Search code examples
pythonpandasdataframeregressionstatsmodels

Regress each column individually with the last column of a dataframe in Pandas


returns = df.pct_change(1) * 100

returns is the dataframe with dates as index, where I want to regress each column individually with the last column (which is ^BSESN) of the dataframe. Since there are more than 700 columns, I want to iterate through the columns. I also want to store the residuals, after each regression. I used various versions of the following but I'm getting the same error constantly. I need to remove the rows which have NaN values during each individual regression (rather than removing rows with any column having nan value).

residuals = {}
for column in returns.columns[:-1]:
  selected = returns[['^BSESN', column]].dropna()
  reg = sm.OLS(selected[column], returns['^BSESN']).fit()
  residuals[column] = reg.residuals

But I keep getting the following error:

MissingDataError: exog contains inf or nans

How can I remove the error?
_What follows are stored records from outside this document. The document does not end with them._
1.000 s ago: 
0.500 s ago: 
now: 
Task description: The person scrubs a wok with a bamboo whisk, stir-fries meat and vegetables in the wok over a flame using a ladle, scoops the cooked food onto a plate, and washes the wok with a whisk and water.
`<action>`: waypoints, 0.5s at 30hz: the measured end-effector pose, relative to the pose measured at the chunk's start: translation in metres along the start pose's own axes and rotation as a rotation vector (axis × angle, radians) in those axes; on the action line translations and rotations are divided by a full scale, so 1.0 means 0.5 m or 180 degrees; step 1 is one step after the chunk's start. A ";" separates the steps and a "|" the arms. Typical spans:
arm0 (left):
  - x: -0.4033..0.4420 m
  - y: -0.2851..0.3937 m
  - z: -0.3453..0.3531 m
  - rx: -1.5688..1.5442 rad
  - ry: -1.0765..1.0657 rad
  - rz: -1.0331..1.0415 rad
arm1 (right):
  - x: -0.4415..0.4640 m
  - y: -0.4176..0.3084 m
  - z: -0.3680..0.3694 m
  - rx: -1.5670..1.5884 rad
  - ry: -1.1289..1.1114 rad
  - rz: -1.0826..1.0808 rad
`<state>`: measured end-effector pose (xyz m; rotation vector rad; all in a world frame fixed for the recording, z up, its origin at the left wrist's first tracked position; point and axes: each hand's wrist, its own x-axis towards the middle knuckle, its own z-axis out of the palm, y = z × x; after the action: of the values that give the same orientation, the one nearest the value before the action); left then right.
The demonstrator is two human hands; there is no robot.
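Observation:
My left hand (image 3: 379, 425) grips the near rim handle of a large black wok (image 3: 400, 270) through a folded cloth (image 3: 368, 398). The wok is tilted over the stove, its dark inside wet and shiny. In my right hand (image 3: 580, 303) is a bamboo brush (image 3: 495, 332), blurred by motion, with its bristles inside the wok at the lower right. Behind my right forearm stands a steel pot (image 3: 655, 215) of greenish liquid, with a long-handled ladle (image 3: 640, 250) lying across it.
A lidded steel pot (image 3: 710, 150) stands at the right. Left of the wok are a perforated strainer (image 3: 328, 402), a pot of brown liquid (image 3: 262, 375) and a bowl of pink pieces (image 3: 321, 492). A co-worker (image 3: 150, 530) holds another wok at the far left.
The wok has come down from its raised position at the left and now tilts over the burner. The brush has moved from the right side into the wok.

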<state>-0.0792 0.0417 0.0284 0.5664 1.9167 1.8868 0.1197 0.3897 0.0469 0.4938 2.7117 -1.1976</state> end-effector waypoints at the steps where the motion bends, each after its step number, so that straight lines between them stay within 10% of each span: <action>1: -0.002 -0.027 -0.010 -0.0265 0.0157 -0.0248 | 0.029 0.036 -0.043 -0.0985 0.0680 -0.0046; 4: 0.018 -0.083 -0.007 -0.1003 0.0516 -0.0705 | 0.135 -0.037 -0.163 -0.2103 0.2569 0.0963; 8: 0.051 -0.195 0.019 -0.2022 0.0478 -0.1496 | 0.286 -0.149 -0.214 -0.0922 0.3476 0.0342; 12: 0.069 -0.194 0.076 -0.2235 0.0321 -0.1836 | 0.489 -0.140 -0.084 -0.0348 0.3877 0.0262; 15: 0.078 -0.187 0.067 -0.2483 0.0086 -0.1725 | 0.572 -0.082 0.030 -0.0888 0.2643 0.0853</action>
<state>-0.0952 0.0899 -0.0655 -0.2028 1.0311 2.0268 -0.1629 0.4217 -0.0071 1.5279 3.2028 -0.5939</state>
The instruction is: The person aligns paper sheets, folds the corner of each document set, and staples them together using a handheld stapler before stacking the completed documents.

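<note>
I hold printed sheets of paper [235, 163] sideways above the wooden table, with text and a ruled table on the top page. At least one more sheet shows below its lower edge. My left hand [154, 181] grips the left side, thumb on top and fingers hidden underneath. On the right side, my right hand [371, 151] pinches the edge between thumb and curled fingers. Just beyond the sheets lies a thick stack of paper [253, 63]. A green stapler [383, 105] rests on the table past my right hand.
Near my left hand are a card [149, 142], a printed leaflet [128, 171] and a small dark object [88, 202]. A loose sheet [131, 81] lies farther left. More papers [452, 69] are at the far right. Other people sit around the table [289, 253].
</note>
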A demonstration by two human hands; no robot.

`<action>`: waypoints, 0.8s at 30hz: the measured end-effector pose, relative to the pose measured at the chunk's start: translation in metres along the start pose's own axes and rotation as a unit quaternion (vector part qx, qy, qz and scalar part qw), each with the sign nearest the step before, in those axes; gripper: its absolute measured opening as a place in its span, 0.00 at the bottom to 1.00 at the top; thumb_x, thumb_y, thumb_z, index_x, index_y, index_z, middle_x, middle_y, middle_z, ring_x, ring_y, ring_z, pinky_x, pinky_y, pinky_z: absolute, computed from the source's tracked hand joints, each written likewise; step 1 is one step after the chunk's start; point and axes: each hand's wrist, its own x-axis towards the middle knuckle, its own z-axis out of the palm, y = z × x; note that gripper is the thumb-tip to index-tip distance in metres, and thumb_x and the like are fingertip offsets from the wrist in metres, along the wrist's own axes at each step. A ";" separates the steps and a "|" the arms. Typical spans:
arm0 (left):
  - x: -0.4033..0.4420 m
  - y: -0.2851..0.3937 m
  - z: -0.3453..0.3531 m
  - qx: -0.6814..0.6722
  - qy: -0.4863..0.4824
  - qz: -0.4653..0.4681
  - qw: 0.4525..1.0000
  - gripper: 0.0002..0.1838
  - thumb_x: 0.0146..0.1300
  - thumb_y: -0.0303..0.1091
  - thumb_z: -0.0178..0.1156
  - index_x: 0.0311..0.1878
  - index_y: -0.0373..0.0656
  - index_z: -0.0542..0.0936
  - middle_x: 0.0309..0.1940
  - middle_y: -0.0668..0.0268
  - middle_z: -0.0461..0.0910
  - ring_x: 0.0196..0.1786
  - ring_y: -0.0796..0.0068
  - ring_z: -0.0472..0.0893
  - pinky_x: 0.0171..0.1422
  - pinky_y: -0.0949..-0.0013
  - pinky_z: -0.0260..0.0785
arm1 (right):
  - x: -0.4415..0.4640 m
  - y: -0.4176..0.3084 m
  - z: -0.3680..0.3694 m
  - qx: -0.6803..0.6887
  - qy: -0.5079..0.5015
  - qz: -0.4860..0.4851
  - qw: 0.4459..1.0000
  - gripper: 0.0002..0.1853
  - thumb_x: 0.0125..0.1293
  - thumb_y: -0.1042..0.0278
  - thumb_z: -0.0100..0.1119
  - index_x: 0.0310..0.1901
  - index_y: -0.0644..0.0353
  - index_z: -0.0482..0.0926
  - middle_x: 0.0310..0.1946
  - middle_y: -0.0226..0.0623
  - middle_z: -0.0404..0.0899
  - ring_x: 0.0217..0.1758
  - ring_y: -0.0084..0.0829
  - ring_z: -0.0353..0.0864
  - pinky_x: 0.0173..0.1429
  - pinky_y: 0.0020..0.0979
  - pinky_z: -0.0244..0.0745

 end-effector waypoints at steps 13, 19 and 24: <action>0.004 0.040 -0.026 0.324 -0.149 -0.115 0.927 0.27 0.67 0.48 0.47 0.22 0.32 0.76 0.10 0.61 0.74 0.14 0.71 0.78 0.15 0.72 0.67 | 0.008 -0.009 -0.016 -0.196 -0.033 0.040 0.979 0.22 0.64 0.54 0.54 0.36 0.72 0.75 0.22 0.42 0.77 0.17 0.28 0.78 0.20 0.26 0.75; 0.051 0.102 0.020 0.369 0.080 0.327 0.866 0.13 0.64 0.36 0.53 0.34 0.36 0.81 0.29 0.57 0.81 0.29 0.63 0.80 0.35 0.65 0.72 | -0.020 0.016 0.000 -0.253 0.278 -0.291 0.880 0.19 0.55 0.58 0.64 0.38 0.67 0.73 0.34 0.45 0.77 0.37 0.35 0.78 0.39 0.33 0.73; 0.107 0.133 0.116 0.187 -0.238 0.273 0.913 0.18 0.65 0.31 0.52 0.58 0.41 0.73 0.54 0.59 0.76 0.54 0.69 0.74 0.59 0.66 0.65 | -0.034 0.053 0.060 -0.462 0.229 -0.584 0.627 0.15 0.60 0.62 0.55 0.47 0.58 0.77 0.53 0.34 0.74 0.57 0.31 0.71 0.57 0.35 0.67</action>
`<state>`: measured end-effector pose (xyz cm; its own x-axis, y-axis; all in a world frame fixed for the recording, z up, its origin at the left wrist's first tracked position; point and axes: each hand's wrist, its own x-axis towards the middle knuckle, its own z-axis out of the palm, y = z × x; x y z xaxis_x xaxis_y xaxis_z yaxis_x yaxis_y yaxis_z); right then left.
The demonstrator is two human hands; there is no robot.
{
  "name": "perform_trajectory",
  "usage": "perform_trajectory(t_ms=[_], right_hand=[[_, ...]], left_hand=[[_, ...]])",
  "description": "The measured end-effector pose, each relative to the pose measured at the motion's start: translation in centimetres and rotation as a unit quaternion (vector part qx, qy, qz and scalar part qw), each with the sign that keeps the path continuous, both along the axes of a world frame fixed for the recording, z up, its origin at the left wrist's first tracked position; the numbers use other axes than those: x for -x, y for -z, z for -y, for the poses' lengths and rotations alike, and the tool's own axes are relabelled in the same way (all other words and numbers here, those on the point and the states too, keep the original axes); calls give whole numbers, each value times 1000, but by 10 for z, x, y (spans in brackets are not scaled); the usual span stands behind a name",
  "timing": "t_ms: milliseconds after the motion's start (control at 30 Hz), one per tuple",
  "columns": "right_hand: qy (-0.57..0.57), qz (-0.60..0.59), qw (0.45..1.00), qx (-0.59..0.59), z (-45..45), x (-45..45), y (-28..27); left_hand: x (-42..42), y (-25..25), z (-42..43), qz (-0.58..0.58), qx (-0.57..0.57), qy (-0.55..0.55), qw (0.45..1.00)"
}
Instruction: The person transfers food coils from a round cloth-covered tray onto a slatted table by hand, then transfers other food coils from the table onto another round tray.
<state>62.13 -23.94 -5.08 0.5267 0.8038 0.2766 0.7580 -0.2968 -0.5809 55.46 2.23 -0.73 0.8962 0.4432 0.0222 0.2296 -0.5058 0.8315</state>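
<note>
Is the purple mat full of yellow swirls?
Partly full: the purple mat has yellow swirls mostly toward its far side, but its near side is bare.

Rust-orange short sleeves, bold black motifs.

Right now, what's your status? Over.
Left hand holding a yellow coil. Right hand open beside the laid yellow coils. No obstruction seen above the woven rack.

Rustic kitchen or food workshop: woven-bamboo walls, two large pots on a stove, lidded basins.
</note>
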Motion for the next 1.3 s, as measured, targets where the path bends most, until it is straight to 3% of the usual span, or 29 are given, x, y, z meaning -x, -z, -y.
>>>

Any guidance on the best way to do this would be much appreciated.


Solution

  • Change the OLS call to

    reg = sm.OLS(selected[column], selected['^BSESN']).fit()
    

    See that returns['^BSESN'] as in your original post didn't have any missing value dropped.

    As some columns do not have any rows matching with ^BSESN, you can add an if to ignore those columns:

    residuals = {}
    for column in returns.columns[:-1]:
      selected = returns[['^BSESN', column]].dropna()
      if selected.shape[0] > 0:
        reg = sm.OLS(selected[column], selected['^BSESN']).fit()
        residuals[column] = reg.residuals